Ли легко и быстро поцеловал обращенные к нему чуть раздвинутые губы и опять произнес лишь одно из тех слов, что теснились в его несколько смятенной от неожиданности душе:

— Спасибо…

— Вам тоже спасибо — идя к вам, я переступила ненужный рубеж. Все мое тело теперь ваше, если оно вам нужно, — сказала Саня, и опять, засмеявшись, добавила: — Но в задок не дам, и не внушайте мне, что это тоже приятно.

Саня была решительной и смелой в своем отношении к их связи, принимая Ли даже у себя дома, когда муж был в командировке, а ее старенькая бабушка уходила укладывать спать дочку в соседнюю комнату. Ли показалось, что за этим стоит довольно большой опыт, и он однажды спросил ее об этом и получил ответ:

— Вы у меня первый после мужа, но не могу сказать, что я не бывала на грани, как говорят, измены. Желания были, не было решительности.

Позднее Ли узнал, что не все было так просто и в его случае, так как к ее желаниям добавилась решимость лишь после того, как по анонимному звонку она отправилась по указанному ей адресу и нашла там своего мужа с его любовницей. Ли не был этим удивлен; за свои тридцать пять лет он уже привык к тому, что его величество Случай частенько работает на него. Энергетика Сани была очень слабой, но приемлемой для Ли. Это делало их отношения спокойными, без бурных соитий и бурных разрывов. Ли на некоторое время получил женщину-друга, и они иногда, любя друг друга, вдруг останавливались и, не разнимая объятий, принимались разговаривать о жизни, о самом интимном. Единственное, что тогда донимало Ли, это ее упорное желание оставаться с ним на «вы», даже сидя на нем верхом, или подставившись на коленях. Но с этим приходилось мириться, как ни смешны были ее фразы типа: «Вы можете еще не вынимать» или «Вы бы засунули его в меня поглубже, не стесняйтесь».

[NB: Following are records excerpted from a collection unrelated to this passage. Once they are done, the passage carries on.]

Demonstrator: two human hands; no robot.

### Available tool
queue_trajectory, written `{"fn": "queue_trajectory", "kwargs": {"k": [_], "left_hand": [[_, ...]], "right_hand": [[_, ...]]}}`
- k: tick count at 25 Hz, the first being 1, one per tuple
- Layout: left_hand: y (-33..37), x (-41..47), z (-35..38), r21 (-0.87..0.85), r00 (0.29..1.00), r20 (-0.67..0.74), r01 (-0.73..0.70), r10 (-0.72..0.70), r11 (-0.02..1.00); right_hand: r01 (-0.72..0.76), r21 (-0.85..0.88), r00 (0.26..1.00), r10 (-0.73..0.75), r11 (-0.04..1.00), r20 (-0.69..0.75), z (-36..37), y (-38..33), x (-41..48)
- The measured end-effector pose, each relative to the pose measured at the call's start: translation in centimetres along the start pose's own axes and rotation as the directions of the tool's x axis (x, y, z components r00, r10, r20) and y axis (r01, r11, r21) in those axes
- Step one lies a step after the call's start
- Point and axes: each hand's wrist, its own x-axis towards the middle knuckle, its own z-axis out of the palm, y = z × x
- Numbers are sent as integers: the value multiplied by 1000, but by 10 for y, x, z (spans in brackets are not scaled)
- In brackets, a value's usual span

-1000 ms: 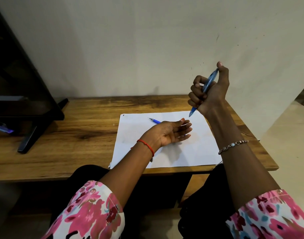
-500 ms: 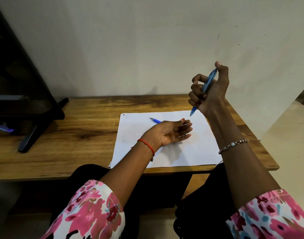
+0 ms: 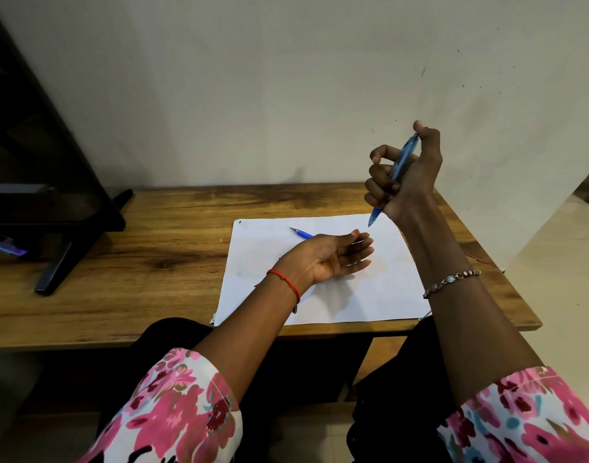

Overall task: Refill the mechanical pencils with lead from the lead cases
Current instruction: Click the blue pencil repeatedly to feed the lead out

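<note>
Mechanical pencil [image 3: 402, 160], light blue and see-through, is raised above the far right part of the counter [image 3: 152, 262], tilted with its tip pointing down and slightly left over the far right corner of a white sheet of paper [image 3: 386, 289]. The right hand [image 3: 410, 185] grasps it in a fist, fingers curled round the barrel and the thumb lying over the top end; the tip sticks out below the hand and does not touch the sheet. A beaded bracelet [image 3: 451, 279] circles the right forearm. The left hand [image 3: 326, 259] rests low over the middle of the paper, released, palm turned up and to the right, fingers straight and loosely together, pointing right toward the raised tip. Whether anything small lies on the fingers cannot be told. A red thread [image 3: 286, 282] is tied round the left wrist. A second pencil [image 3: 301, 233], darker blue, lies flat on the paper just beyond the left hand, its metal tip pointing far and left, its other end hidden behind the hand. On the left of the counter stands a dark stand [image 3: 52, 269]. Both arms come out of pink floral sleeves [image 3: 172, 412] at the near edge, and a pale wall [image 3: 253, 95] rises behind the counter.
</note>
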Motion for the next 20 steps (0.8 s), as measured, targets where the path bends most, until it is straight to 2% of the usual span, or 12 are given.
{"fn": "queue_trajectory", "kwargs": {"k": [12, 20], "left_hand": [[-2, 2, 0, 4, 1000, 0, 13, -13, 1000], [-2, 1, 1, 1, 1000, -15, 16, -16, 1000]], "right_hand": [[26, 38, 998, -24, 999, -56, 0, -1, 0], [8, -57, 1000, -9, 998, -8, -2, 3, 4]]}}
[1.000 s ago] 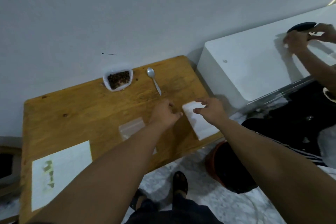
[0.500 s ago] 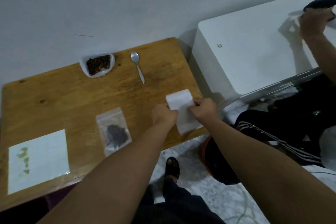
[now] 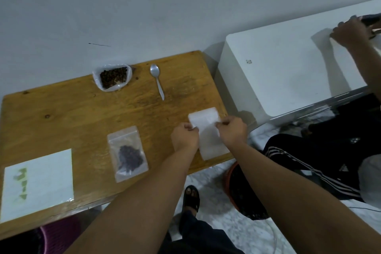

Неожиданная связь с Саней, не растревожив душу Ли, внесла в его жизнь размеренность и успокоение. Он стал «нормальнейшим» человеком, имевшим любимую жену, любимого сына и преданную любовницу. И недолгое пребывание в этом успокоении, которое ему хотелось сохранить на многие годы, привело к тому, что он иначе взглянул и на свое предназначение, и на свою миссию: оказавшись в положении смертного человека, желающего сохранить свой мир и свое счастье, он понял, что в борьбе за естественные ценности своего бытия человек имеет право уничтожить тех, кто им угрожает, где бы они ни находились: на пороге дома, в темных переулках или в президентских и королевских дворцах, тем более что выбор врага в данном случае осуществляли Хранители его Судьбы, а он был всего лишь палачом, бескровным палачом.